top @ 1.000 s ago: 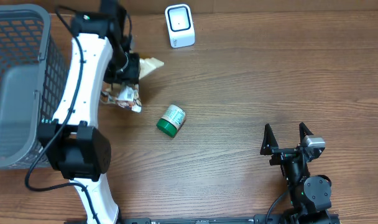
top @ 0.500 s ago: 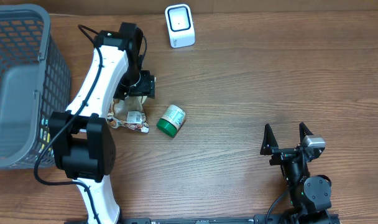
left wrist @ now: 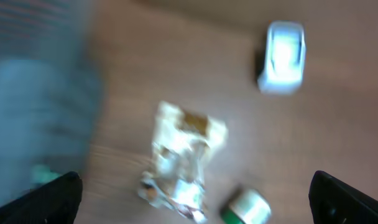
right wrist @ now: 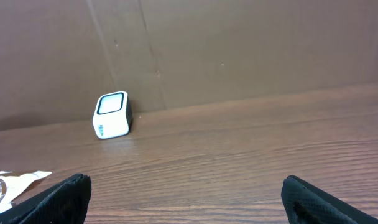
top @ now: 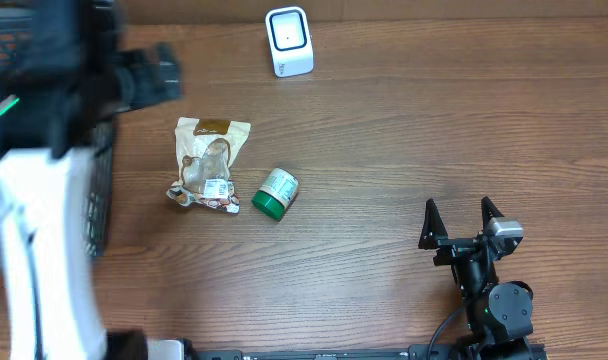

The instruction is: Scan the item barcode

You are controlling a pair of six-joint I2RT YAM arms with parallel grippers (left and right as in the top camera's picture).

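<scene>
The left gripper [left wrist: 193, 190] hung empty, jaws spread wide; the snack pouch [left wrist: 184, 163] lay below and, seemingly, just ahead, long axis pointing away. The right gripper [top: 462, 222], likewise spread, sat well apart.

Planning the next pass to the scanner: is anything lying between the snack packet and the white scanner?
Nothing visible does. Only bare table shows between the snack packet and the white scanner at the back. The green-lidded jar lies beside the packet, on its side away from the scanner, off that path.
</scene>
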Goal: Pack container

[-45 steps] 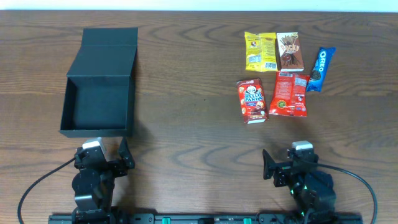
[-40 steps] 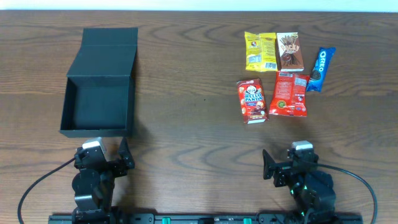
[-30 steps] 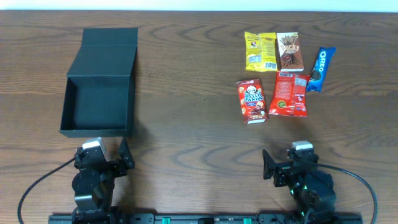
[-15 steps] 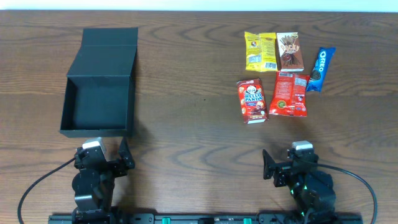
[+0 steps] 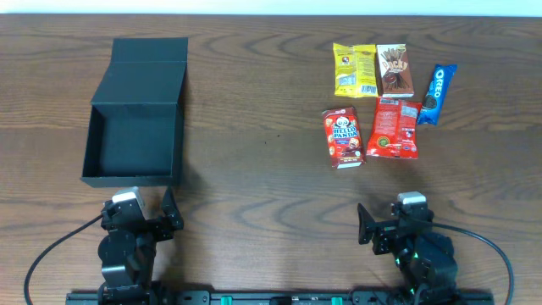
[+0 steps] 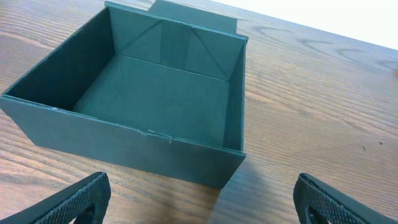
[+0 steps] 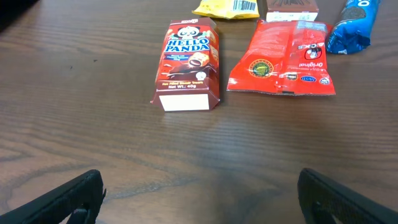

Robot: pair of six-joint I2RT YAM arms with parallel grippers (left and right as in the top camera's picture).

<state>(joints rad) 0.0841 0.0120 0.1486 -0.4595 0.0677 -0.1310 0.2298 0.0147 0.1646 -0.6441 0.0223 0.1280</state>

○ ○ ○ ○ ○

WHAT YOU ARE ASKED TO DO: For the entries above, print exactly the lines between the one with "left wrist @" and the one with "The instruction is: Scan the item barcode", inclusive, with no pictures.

SOLUTION:
left wrist @ now: 
right wrist @ now: 
top @ now: 

The instruction is: Scan the item barcode

The requested output has been fully supplied.